Mint Explainer: What an election upset in Pakistan could mean for India

Pakistan's jailed former prime minister Imran Khan remains hugely popular in the country, despite the return of Nawaz Sharif, who was widely expected to win the election with the support of Pakistan’s powerful military. (Reuters)
Pakistan's jailed former prime minister Imran Khan remains hugely popular in the country, despite the return of Nawaz Sharif, who was widely expected to win the election with the support of Pakistan’s powerful military. (Reuters)

Summary

Imran Khan, even from behind bars, might have led his party to a win in Pakistan’s general election, going by early trends. Pakistan’s military is unlikely to be happy with that outcome

Pakistan’s general election has taken an unexpected twist. Early trends indicate that Imran Khan’s Pakistan Tehreek-e-Insaf (PTI) might have stolen a march on its political rivals in the polls, even with its leader, the flamboyant former World Cup-winning cricket captain, behind bars on various corruption charges. A PTI win would also present a setback to the country’s powerful military. Mint explains the potential implications of a PTI win.

 

What exactly is happening?

On Thursday, 130 million Pakistani voters went to the polls to elect a new national government. The election had three major players. The first was the Pakistan Muslim League (N), led by former prime minister Nawaz Sharif. A three-time prime minister, Sharif was widely expected to win a “managed" election with the support of Pakistan’s powerful military. 

However, the jailed former prime minister Imran Khan remained the most popular politician in the country. Despite numerous impediments, early trends on Friday indicated that Khan’s PTI party was set to dominate its political rivals at the polls.

Why does this matter?

For decades, Pakistan’s military has dominated the country’s politics directly or indirectly. It is widely understood that the military remains the most powerful actor in the country, wielding the ability to make and unmake governments.

Even Khan, analysts say, rode to power in 2018 as the military’s candidate of choice. However, this relationship later soured. 

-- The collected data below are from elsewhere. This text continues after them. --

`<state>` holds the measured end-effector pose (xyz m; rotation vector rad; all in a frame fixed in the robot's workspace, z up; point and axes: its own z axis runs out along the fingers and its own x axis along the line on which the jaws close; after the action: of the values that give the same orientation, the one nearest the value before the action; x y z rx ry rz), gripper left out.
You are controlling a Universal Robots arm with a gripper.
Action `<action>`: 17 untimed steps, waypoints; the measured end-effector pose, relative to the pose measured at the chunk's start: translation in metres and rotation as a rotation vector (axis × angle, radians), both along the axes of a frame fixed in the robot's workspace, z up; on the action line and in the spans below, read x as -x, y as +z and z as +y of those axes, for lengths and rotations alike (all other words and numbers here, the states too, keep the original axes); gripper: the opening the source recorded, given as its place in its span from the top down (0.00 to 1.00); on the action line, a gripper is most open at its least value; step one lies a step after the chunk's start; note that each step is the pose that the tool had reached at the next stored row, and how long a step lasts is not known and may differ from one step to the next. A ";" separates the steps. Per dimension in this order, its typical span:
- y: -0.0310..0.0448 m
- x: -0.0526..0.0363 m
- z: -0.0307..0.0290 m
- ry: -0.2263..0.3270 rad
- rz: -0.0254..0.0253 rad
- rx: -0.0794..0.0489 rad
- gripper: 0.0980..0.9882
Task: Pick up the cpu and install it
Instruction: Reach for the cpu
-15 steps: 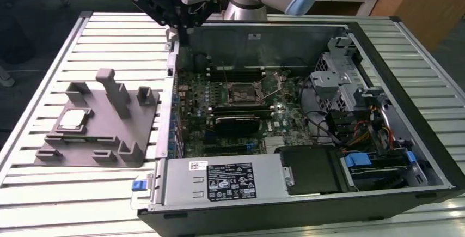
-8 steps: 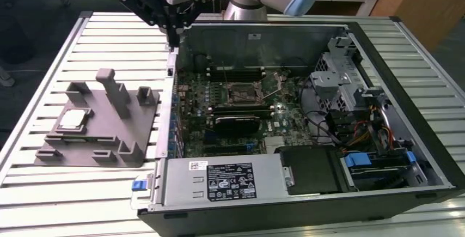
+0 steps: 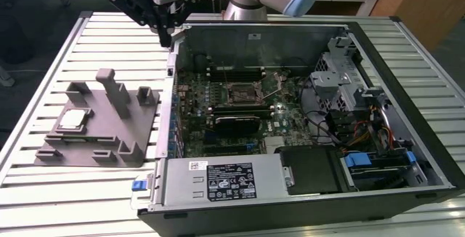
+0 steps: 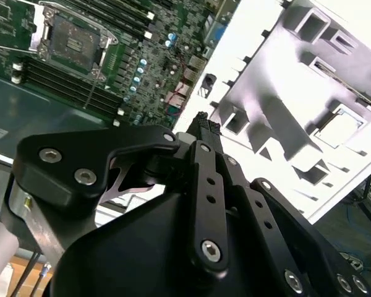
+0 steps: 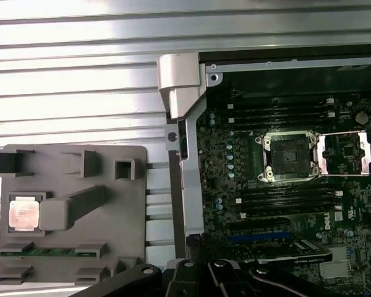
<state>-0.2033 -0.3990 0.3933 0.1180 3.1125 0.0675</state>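
Observation:
The cpu (image 3: pixel 73 119), a small silvery square chip, lies in a recess on the grey fixture (image 3: pixel 109 139) at the exterior view's left. It also appears in the first wrist view, cpu (image 5: pixel 23 213), and in the second, cpu (image 4: pixel 340 127). My gripper (image 3: pixel 164 30) hangs high over the back left corner of the open computer case (image 3: pixel 407 46), well away from the cpu. Its fingers (image 4: pixel 201 127) meet at the tip, shut on nothing. The motherboard socket (image 5: pixel 289 154) stands bare with its metal latch plate (image 5: pixel 346 154) flipped open beside it.
The fixture has upright posts (image 3: pixel 112 90) and a memory stick (image 5: pixel 49 251) in a slot. Inside the case are a black heatsink block (image 3: pixel 236 121), a power supply (image 3: pixel 225 180), drive cages (image 3: pixel 341 79) and loose cables (image 3: pixel 363 133). Everything rests on a slatted metal table (image 3: pixel 87 193).

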 end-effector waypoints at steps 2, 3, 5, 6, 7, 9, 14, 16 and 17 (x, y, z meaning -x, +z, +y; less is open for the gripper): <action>0.0000 0.0041 0.0000 0.000 0.0000 0.000 0.99; 0.0000 0.0060 0.0000 0.000 0.0000 0.000 0.99; 0.0000 0.0099 0.0000 0.000 0.0000 0.000 0.99; 0.0000 0.0118 0.0000 0.000 0.0000 0.000 0.99; 0.0000 0.0137 0.0000 0.000 -0.0001 0.000 0.99; 0.0000 0.0175 0.0000 0.000 -0.0001 0.000 0.99; 0.0000 0.0274 0.0000 0.000 0.0000 0.000 0.99; 0.0000 0.0315 0.0000 0.000 0.0000 0.000 0.99; 0.0000 0.0336 0.0000 0.000 0.0000 0.000 0.99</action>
<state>-0.2369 -0.3990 0.3933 0.1179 3.1125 0.0676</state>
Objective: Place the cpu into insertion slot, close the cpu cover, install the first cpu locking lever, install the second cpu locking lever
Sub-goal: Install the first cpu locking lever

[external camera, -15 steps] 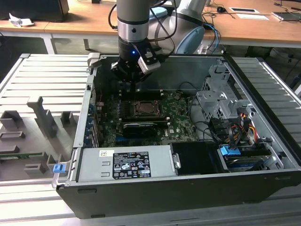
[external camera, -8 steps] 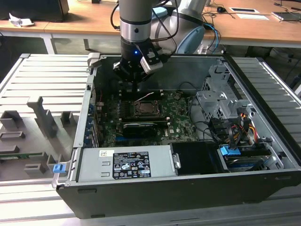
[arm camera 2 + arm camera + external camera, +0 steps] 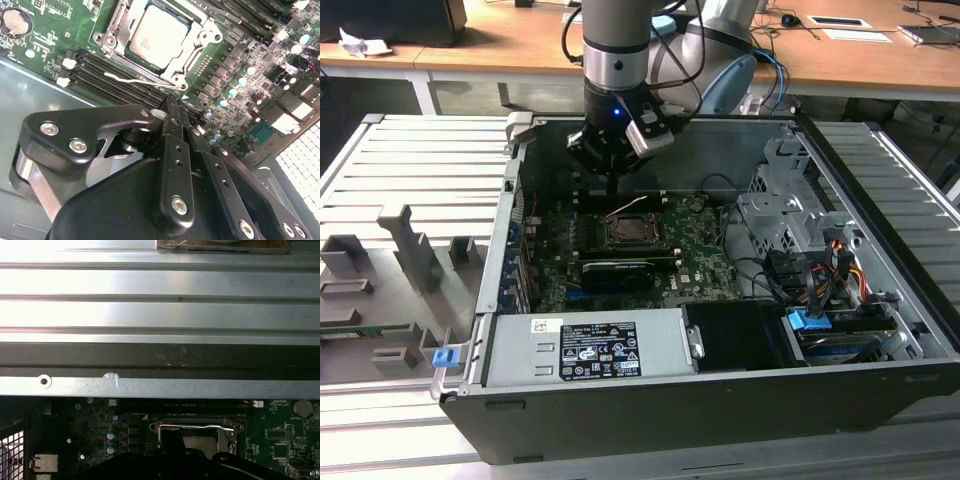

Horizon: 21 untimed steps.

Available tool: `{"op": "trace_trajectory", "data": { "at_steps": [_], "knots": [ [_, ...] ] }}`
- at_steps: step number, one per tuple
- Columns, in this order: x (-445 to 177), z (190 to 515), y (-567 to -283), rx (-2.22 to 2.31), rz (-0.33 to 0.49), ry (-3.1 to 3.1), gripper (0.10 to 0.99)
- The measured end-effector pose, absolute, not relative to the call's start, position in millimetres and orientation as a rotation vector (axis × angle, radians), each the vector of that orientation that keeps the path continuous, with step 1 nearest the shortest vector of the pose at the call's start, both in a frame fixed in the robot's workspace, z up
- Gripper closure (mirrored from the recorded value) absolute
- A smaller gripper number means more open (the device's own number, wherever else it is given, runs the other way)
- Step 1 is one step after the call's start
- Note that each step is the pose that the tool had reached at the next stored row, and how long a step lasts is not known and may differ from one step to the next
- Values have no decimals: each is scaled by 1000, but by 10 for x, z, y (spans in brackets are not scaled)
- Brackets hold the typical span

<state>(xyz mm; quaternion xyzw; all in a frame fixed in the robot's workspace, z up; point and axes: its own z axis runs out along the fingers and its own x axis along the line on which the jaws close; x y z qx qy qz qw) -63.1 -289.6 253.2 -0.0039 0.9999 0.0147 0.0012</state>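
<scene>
The cpu lies flat in the insertion slot, its dull grey face up. The silvery cpu cover is folded down around its edges. A thin metal locking lever runs along one side of the slot. My gripper hangs above the black memory slots beside the socket, its fingers pressed together with nothing between them. In the exterior view the gripper is just behind the insertion slot, a little above the board.
The green motherboard sits in an open computer case. A long black block lies in front of the socket, and a white wire crosses the memory slots. Cables and a drive cage fill the exterior view's right.
</scene>
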Motion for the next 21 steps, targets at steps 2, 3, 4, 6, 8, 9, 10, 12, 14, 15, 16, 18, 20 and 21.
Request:
{"op": "trace_trajectory", "data": {
  "at_steps": [2,3,4,6,8,9,10,12,14,15,16,18,20,21],
  "knots": [
    [-618,2531,-2896,-12,46,3139,980],
    [-612,2530,-2896,-12,46,3139,980],
    [-606,2530,-2896,-12,46,3139,980],
    [-590,2526,-2896,-12,47,3139,980],
    [-564,2522,-2897,-12,51,3139,980],
    [-549,2518,-2898,-11,67,3139,980],
    [-541,2516,-2899,-11,83,3138,980],
    [-532,2510,-2900,-8,136,3136,980],
    [-528,2492,-2902,-7,156,3135,980],
    [-526,2476,-2902,-7,156,3135,980],
    [-522,2459,-2903,-7,156,3135,980],
    [-513,2421,-2902,-7,156,3135,980],
    [-501,2386,-2903,-8,156,3135,980],
    [-500,2361,-2903,-7,156,3135,980]
  ]
}}
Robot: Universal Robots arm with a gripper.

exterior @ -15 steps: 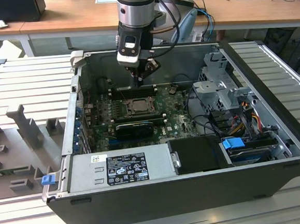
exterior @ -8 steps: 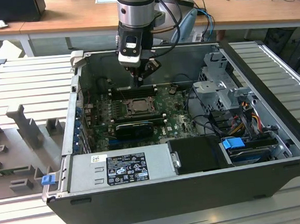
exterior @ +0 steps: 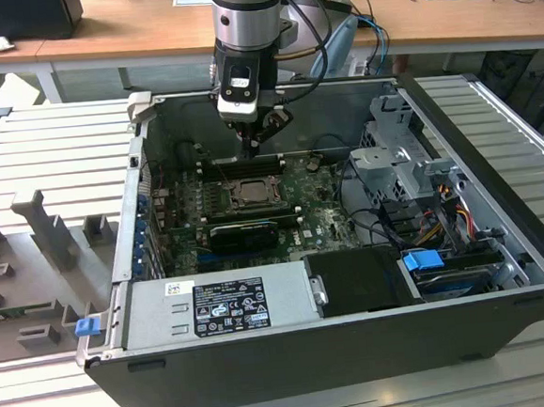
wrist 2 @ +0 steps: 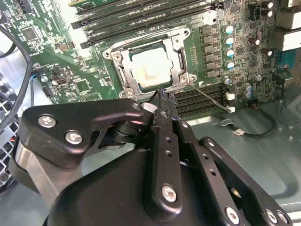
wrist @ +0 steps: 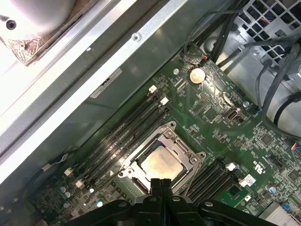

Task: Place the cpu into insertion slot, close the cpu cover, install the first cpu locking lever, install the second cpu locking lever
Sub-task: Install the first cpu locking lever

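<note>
A big black computer box [exterior: 294,362] lies open on a grey ridged tabletop [exterior: 51,145]. Inside it sits a green board [exterior: 334,216] with lots of tiny parts. The robot arm comes down from above, and its pincer [exterior: 252,151] hangs just over the far edge of the green board. The pincer is clenched: in both wrist views its two black fingers are pressed flat together, with nothing seen between them. In the second wrist view the pincer [wrist 2: 164,94] has its tip right beside one edge of the insertion slot [wrist 2: 109,51], but it is hard to tell if it touches anything. The cpu [wrist 2: 150,68] is a small, shiny square, and it lies flat inside the insertion slot. The cpu cover [wrist 2: 180,59] is a thin metal frame with a window. It lies down over the cpu, and the shiny top shows through the window. A thin locking lever [wrist 2: 209,98] sticks out sideways from one corner of the cover and crosses the long black slots [wrist 2: 202,94] next to it. In the first wrist view the pincer [wrist: 162,182] points at the near edge of the cpu [wrist: 162,165]. A round silver battery [wrist: 197,75] sits farther off on the green board. A grey box with a label [exterior: 214,302] sits along the near side of the computer box.
</note>
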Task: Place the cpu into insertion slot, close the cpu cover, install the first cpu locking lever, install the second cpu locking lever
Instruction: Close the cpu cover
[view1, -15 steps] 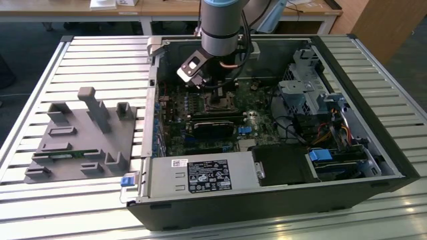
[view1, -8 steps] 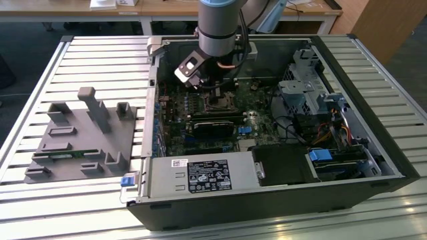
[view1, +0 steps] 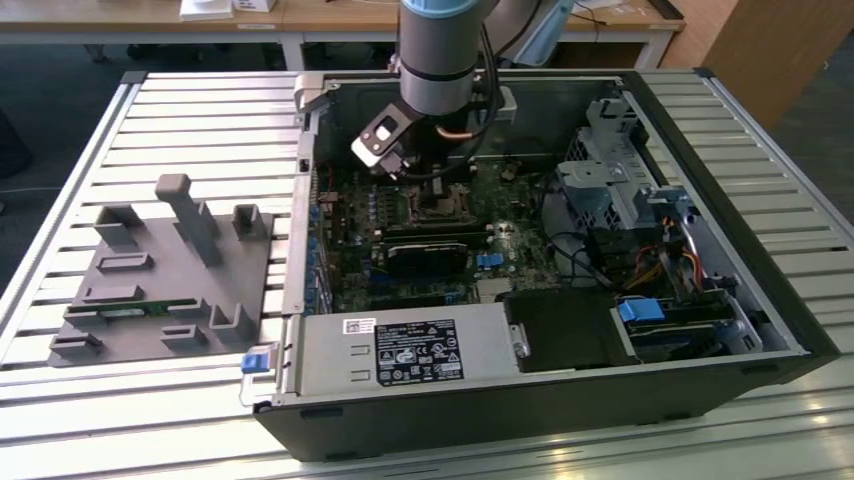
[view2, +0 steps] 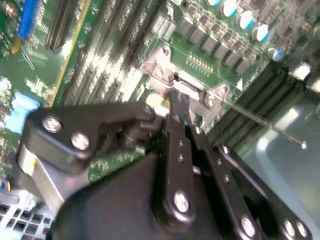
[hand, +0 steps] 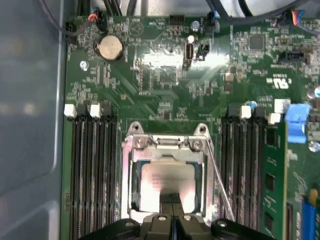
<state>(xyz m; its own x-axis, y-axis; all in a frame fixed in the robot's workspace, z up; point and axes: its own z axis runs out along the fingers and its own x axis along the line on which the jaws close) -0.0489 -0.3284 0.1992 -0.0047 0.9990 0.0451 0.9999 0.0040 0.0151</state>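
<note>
Inside the open computer case (view1: 534, 410), the gripper (hand: 172, 202) hangs with its fingers pressed together over one edge of the cpu (hand: 167, 175). The cpu lies in the insertion slot (hand: 136, 190) with the cpu cover (hand: 165, 144) flat around it. A thin locking lever (hand: 220, 185) slants just beside.

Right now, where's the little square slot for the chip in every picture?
Exterior view: the insertion slot sits mid-board, just beneath the tool.
Second wrist view: the insertion slot pokes out beyond the tool's tip.
First wrist view: it lies just past the tool's tip.
Shared landmark: black memory slots flanking it.
</note>
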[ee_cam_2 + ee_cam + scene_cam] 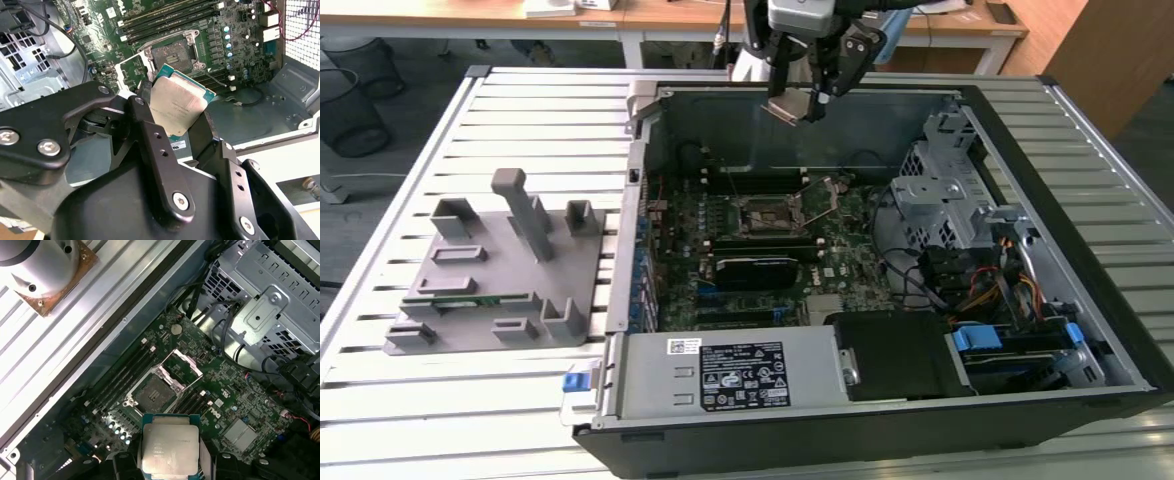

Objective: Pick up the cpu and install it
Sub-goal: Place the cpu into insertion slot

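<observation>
- Above the open computer case [854, 135], my gripper [798, 103] clamped the cpu [176, 105] by its edges between both fingers [144, 120].
- Well below sat the bare motherboard socket [152, 392].

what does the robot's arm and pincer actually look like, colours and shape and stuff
The pincer is matte black: two flat, angular fingers on jointed linkage bars, with small holes along them and silver screw heads at the pivots. In the exterior view, the wrist section that carries it is silvery-grey metal.
</observation>
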Controlling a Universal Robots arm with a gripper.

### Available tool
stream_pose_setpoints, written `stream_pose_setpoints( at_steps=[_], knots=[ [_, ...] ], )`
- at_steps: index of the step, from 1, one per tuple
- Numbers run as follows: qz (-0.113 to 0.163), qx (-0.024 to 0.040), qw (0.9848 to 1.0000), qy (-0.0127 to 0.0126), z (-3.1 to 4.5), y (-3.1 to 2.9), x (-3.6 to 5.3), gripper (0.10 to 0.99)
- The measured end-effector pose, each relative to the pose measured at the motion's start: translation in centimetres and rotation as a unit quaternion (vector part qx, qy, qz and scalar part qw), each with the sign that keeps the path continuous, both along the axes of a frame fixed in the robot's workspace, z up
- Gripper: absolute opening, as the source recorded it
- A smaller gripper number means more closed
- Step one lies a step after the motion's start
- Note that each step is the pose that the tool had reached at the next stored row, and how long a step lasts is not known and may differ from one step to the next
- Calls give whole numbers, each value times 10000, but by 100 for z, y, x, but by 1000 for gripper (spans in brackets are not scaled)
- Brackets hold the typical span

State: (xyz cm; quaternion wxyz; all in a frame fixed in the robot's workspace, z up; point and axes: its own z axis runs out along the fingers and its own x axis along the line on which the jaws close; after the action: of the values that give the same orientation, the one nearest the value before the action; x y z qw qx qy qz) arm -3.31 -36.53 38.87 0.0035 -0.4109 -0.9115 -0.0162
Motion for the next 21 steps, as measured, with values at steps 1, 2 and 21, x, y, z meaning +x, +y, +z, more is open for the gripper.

During the latter part of Khan’s tenure as prime minister (2018-2022) he clashed with the military over top military appointments and control over foreign policy. When he was removed from office on corruption charges in 2022, Khan blamed the military for his ouster. 

After Khan’s supporters attacked military establishments in 2023, his PTI was targeted by the armed forces. Khan and his top aides were jailed while his party splintered. 

The military also threw its weight behind Sharif, who returned to Pakistan in October after spending four years in the UK. Sharif had also been imprisoned earlier over corruption charges. He moved to London in November 2019 breaking bail, which he had secured on medical grounds.

What happens now?

It is unclear if the early trends will hold up. Official results from the Election Commission of Pakistan have been slow. This has led to allegations of bias and charges of vote counts being changed, enhancing fears of an unfair election. 

It is also unclear if the military will accept the result, which has clearly gone against its desired candidate. Analysts fear this could result in a showdown between the military and Pakistan’s electorate, which could spark considerable instability in the country. 

Does this have implications for India?

Observers had argued that if Sharif returned to power, it would pave the way to some incremental improvements in India-Pakistan relations, given his relative openness to working with India.

Khan’s return to power might be a mixed picture for New Delhi. His government had downgraded diplomatic ties with India after the 2019 abrogation of Article 370 that had granted special status to Jammu and Kashmir. 

However, Khan has also spoken publicly of plans to reach a peace deal with India during his time in office.

That apart, a showdown between Pakistan’s military and the country’s electorate could have repercussions for India, which has previously suffered the consequences of mass instability in the neighbouring country.